### EXERCISE
Work out how many lines in the data below contain the string "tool", and reply with that figure alone.

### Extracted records
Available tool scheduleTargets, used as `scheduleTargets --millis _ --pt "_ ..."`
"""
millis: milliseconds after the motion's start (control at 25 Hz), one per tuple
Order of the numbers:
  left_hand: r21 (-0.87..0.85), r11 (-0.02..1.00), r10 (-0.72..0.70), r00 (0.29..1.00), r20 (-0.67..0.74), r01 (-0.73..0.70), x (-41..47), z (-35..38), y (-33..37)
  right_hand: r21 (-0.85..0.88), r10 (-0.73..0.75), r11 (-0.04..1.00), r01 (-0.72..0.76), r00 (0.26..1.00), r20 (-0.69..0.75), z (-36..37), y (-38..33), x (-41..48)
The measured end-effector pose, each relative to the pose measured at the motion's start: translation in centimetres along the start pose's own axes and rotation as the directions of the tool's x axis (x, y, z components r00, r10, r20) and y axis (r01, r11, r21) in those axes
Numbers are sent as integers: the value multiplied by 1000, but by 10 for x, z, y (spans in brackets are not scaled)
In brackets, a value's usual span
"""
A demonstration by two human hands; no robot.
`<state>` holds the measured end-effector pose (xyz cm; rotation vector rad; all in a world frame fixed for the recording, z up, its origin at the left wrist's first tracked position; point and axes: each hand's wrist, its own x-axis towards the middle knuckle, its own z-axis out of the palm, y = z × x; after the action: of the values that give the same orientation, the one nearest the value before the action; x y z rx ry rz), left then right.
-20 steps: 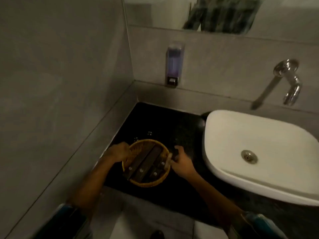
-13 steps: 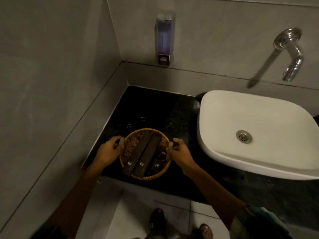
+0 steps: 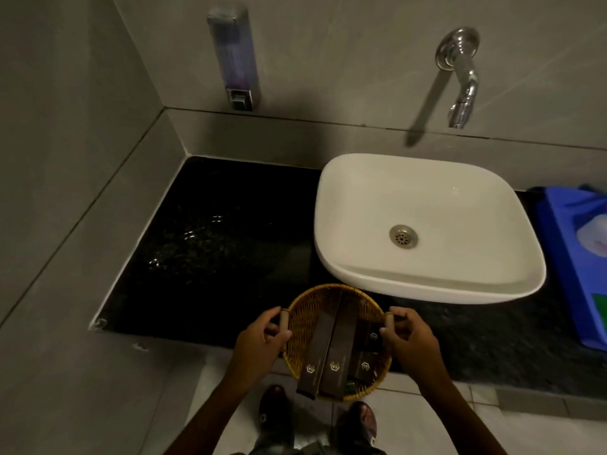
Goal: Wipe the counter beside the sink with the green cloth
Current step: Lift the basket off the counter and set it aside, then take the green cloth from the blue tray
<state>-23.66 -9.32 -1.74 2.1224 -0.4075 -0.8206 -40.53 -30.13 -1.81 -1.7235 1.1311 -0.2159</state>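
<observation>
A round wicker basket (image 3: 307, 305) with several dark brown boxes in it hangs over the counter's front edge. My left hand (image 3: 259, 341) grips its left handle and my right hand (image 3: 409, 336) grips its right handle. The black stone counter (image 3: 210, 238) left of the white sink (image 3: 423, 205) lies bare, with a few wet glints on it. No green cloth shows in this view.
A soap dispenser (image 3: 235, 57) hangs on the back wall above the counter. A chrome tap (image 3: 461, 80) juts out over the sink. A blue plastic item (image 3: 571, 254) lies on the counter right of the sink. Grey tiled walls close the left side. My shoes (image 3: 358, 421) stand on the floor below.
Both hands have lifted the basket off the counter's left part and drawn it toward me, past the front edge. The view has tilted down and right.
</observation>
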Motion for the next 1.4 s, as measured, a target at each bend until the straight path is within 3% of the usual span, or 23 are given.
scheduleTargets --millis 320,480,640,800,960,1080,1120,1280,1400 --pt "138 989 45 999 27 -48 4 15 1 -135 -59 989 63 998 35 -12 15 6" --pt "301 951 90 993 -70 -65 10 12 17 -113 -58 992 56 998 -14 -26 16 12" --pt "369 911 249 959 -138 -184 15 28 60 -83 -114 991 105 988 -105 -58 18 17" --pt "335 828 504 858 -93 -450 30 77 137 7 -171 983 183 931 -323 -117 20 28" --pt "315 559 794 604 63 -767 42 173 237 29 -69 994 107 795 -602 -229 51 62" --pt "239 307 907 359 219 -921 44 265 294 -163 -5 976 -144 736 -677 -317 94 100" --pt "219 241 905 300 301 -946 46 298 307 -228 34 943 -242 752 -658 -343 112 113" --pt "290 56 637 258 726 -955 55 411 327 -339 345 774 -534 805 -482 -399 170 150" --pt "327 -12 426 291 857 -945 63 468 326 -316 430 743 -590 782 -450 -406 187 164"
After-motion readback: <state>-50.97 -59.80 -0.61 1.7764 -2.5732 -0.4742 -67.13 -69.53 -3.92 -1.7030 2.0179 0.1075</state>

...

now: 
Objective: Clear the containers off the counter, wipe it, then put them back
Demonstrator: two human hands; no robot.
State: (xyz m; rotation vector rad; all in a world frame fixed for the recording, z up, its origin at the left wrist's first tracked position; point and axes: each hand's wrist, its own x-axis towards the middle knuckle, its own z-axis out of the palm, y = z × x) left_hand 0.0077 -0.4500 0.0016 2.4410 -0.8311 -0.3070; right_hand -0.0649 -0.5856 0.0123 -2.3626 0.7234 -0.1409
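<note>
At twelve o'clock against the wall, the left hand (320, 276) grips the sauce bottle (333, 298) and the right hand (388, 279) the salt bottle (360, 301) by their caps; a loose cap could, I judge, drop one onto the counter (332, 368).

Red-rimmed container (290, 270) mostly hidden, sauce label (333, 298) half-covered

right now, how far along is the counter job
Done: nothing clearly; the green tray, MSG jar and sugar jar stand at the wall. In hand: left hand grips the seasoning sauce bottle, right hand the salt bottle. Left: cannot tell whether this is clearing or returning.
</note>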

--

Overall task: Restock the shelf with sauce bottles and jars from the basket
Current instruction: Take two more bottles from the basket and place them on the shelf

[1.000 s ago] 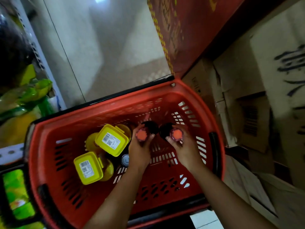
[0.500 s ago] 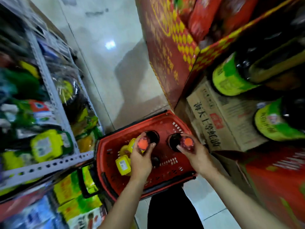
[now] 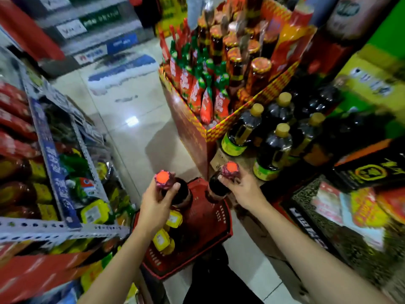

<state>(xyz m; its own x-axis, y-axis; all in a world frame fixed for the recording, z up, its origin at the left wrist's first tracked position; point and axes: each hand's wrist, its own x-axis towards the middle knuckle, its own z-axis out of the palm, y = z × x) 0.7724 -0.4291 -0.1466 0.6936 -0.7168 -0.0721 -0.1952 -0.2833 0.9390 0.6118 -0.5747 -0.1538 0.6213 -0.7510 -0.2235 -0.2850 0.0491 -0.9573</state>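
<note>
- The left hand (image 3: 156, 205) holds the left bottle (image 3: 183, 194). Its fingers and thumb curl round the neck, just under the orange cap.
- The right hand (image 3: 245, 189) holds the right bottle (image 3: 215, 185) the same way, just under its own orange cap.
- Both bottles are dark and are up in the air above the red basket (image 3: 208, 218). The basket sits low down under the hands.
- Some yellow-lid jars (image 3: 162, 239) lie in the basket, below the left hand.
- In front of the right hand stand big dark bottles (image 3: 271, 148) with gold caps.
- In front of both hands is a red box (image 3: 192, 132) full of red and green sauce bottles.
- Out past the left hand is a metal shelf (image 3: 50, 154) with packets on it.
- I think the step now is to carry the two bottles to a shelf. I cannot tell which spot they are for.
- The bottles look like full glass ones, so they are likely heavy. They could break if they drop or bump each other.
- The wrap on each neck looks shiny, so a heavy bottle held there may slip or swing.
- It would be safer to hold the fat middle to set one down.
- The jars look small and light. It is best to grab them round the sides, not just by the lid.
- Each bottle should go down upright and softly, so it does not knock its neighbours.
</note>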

### ANSWER TO THE PROBLEM
2